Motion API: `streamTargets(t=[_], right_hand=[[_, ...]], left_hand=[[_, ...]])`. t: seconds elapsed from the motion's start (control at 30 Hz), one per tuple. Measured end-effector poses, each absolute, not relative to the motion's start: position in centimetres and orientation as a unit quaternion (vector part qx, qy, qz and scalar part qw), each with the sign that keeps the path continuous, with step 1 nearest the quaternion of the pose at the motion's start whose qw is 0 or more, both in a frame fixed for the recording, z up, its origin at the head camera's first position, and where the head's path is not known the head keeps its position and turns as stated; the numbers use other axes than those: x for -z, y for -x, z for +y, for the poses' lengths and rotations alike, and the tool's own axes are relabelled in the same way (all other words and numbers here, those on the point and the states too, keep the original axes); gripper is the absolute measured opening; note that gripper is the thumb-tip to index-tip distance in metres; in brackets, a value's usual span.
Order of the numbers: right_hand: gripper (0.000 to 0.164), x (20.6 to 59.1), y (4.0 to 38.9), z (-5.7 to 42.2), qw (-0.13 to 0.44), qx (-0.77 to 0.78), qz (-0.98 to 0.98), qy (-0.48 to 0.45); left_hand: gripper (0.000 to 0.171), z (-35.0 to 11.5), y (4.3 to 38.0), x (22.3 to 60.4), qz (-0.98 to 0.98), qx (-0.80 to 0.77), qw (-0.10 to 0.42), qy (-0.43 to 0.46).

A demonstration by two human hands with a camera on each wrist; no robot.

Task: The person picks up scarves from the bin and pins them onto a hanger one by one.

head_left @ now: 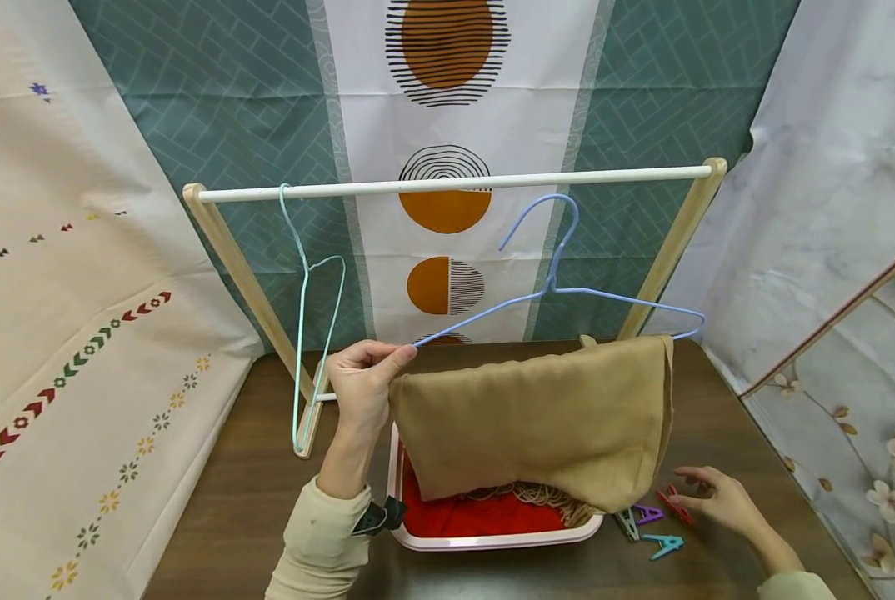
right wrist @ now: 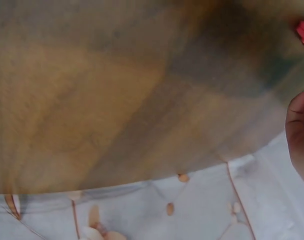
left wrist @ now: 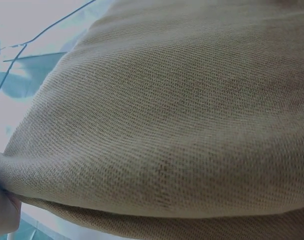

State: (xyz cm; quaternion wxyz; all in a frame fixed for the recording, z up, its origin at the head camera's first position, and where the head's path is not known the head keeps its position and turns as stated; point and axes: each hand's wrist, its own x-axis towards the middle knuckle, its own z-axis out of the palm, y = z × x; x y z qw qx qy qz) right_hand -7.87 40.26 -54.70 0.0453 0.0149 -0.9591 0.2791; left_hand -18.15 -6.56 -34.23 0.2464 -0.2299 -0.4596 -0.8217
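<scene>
Head: khaki cloth (head_left: pixel 537 417) draped over the blue hanger (head_left: pixel 552 284) hides part of the basin (head_left: pixel 492 545); your left hand (head_left: pixel 361 385) pinches the hanger's end, your right hand (head_left: pixel 727 502) reaches low to the red clothespin (head_left: pixel 675 506), grip unclear; left wrist: cloth fills most; right wrist: hand, clothespin cut off

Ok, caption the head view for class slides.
Left hand holds blue hanger draped with tan cloth, right hand near red clip.

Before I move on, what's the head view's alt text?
A left hand holds a blue hanger draped with tan cloth, before a rack where a mint hanger hangs. The right hand is at a red clip on the table.
</scene>
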Motion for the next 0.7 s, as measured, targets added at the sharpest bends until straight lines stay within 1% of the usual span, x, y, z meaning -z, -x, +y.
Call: streamTargets(t=[0.13,0.27,0.37,0.5,0.7], right_hand=[[0.045,55.9,7.7,40.5,0.047,-0.268,-0.962,-0.009],[0.048,56.6,7.5,40.4,0.019,-0.267,-0.964,0.002],[0.046,56.9,7.5,40.1,0.013,-0.268,-0.963,0.005],[0.041,57.1,7.7,39.9,0.022,-0.263,-0.964,0.005],[0.041,57.4,8.1,39.6,0.025,-0.250,-0.968,0.012]], left_hand=[[0.020,-6.5,18.3,34.2,-0.457,0.822,0.249,0.229],[0.020,-6.5,18.3,34.2,-0.460,0.822,0.248,0.225],[0.020,-6.5,18.3,34.2,-0.466,0.820,0.250,0.218],[0.020,-6.4,18.3,34.3,-0.469,0.819,0.252,0.214],[0.020,-6.4,18.5,34.2,-0.468,0.821,0.251,0.210]])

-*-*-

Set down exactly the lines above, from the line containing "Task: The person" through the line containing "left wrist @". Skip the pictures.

§ EXERCISE RESPONSE
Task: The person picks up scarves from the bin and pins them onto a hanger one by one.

head_left @ now: 
right wrist @ now: 
left wrist @ now: 

The exercise requires nothing more than what has been given.